ÇAVUŞOĞLU: TÜRKİYE'Yİ AŞAĞILAYICI TUTUMLARDAN BIKTIK

Dışişleri Bakanı Mevlüt Çavuşoğlu, Alman mevkidaşı Frank-Walter Steinmeier ile Ankara'da görüştü. Görüşmenin ardından iki bakan ortak bir basın toplantısı düzenledi.

Çavuşoğlu: Türkiye'yi aşağılayıcı tutumlardan bıktık

15 Kasım 2016 Salı 13:02

Toplantıda Çavuşoğlu, “Almanya’da en az 4 bin 500 PKK’lı var. İadesini istediklerimizden 3 tanesi verildi” derken Steinmeier ise "Türkiye'den 4 binden fazla dosya geldiği konusunda bilgim yok" dedi.

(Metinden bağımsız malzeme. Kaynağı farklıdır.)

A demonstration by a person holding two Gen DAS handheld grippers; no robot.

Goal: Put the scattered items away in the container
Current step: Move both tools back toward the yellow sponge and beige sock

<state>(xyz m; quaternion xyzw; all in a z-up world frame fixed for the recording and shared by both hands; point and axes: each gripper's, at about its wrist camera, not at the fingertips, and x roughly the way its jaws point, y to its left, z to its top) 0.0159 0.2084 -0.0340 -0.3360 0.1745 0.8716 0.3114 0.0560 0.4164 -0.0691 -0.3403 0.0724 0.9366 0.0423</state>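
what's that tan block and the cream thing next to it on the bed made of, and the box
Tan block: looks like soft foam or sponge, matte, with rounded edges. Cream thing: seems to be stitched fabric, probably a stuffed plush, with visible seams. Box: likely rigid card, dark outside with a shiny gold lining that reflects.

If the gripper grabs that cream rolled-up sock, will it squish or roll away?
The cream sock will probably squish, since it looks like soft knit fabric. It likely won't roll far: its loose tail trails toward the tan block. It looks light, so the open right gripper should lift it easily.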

Çavuşoğlu, "Türkiye’de bir kişi gazeteci kimliği var diye, casusluk yaptı diye ceza aldıysa, bunu kahraman gibi kabul ederse Almanya, en üst düzeyde, elbette tepki gösteririz. Benim elimde bu kişinin suçlu olduğuna dair belge var, sende var mı? Bir müttefike bu yakışmaz. Bunu açıkça konuşalım ki anlayalım birbirimizi" ifadesini kullanırken, Alman Bakan, Türkiye'de son dönemdeki tutuklamalar ve basın özgürlüğü konusuna vurgu yaptı. 

Görüş ayrılıklarının yanında iki bakan da ilişkileri koparmama ve diyaloğu sürdürme yönünde mesajlar da verdi.

"Daha yapıcı katkı bekliyoruz"

Türkiye ve Almanya'nın ikili ilişkilerini daha da ileri götüreceklerini söyleyen Bakan Çavuşoğlu, bu konuda Almanya’nın daha da yapıcı katkısını beklediklerini ifade etti.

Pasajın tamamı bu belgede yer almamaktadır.